# An ancient Confession of Faith



## Blueridge Believer (Apr 4, 2007)

Extracts from
The History of the Evangelical Churches of the Valleys of Piemont
by Samuel Morland (London, 1658).

[Morland was commissioned by Oliver Cromwell to give aid
to the Waldenses and to research their history.
Original spellings have been preserved.]





After all the authentick proofs that have been alledged to make good the Antiquity of the Evangelical Churches in the Valleys of Piemont, even from the time of the Apostles, if there yet remains any scruple in the mind of the Christian Reader concerning this Truth, their own Language in their Confessions of Faith from time to time, which I have here inserted in the following Form, will easily discover whether they be Jews or Galileans, the true seed of Abraham, or a counterfeit generation. For, if they have the Doctrine of the Prophets and Apostles of Jesus Christ, then they are the true successors and the legitimate Children of Abraham, for as much as they have the Faith of Abraham, Rom. 4. and 9. and 11. as Gregory Nazianzen observes in his Oration, in magnum Athanasium.

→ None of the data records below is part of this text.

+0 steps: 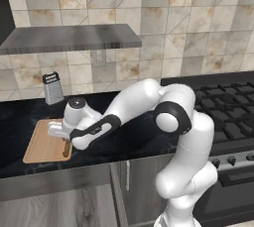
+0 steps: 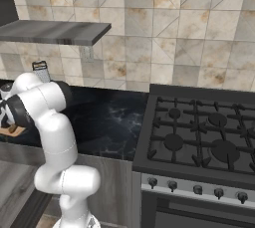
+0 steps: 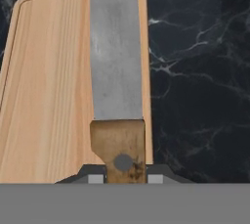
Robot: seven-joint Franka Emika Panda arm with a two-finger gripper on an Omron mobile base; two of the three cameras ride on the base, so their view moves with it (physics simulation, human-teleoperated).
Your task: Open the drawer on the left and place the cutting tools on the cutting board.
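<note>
Black marble counter [image 1: 20,117] beneath a tan tiled wall, with a grey shelf [image 1: 69,38] mounted above. From left to right in the left base view: the cutting board [image 1: 42,146] lies flat at the counter's front edge, at about 9 o'clock from the arm's elbow; a metal box grater [image 1: 52,87] stands upright behind it against the wall, at roughly 12 o'clock from the board and well apart from it. The gripper [image 1: 66,145] hangs over the board's right-hand edge, jaws closed on the brown wooden handle of the knife [image 1: 67,147]. Further right, the white arm arches back to its base, and a black gas stove [image 1: 228,112] occupies the far right. In the hand view, the knife's [image 3: 117,71] silver blade extends toward 12 o'clock, lying over the right margin of the board [image 3: 49,96], with the handle clamped between the fingertips [image 3: 96,178]. Whether the blade touches the board cannot be told. In the right base view, the grater [image 2: 41,70] sits at upper left, the stove [image 2: 199,137] at right.
</note>
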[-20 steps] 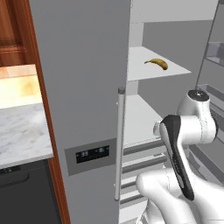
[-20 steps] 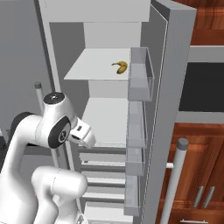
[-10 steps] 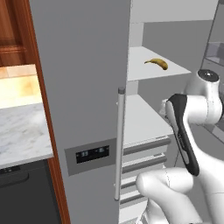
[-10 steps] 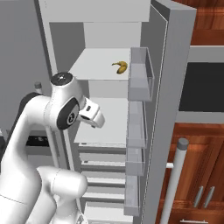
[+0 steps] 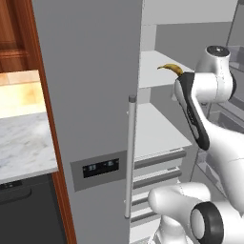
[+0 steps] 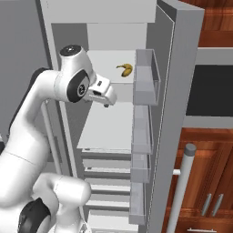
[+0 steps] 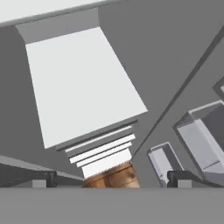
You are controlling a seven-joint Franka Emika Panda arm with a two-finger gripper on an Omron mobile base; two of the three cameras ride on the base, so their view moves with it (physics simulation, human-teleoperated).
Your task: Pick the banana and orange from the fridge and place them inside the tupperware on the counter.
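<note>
Fridge (image 6: 177,91) shelf holds the banana (image 6: 125,69) seemingly above and beyond the tool (image 6: 107,99), fingers apart.

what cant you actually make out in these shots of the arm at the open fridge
- Small curved yellow-brown banana: in the left base view the white arm covers all but one end.
- Gripper: in the right base view it points away, so its finger tips cannot be made out; the hand view shows them wide apart, open.
- Light-grey fridge: top and bottom cut off by the edges in both base views.
- Dark display panel: readout too small to read.
</note>
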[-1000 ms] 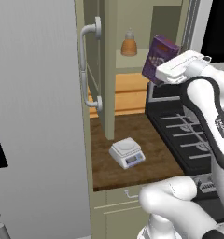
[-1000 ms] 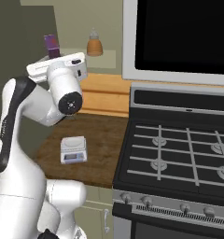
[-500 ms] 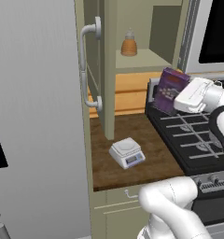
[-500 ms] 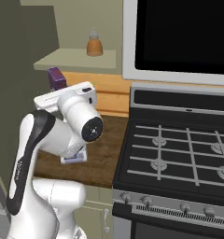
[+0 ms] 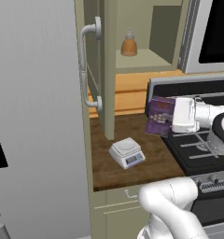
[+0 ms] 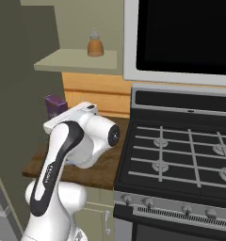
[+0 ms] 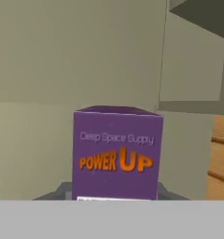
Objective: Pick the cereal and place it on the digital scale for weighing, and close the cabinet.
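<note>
base views: behind, flanking, sharing counter (image 5: 132,175) | hand view: close on cereal (image 7: 116,154)

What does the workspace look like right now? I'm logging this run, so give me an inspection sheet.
Surface: brown wooden counter between cabinet and stove.
Job's things: cereal held in the air over the counter's right side, not on the digital scale; the scale's platform is bare; cabinet door stands open.
Clutter: orange-brown bottle on the cabinet shelf.
Grippers: claw shut on the cereal.
Cables: nothing seen.
Surroundings: black gas stove, microwave above it, grey fridge at left.
</note>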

An ancient Confession of Faith of the Waldenses, Copied
out of certain Manuscripts, bearing date Anno Dom.
1120. That is to say, near 400 years before the
time of either Calvin or Luther.


Article 1.

We believe and firmly hold all that which is contained in the twelve Articles of the Symbol, which is called the Apostles' Creed, accounting for Heresie whatsoever is disagreeing, and not consonant to the said 12 Articles.


Article 2.

We do believe that there is one God, Father, Son, & Holy Ghost.


Article 3.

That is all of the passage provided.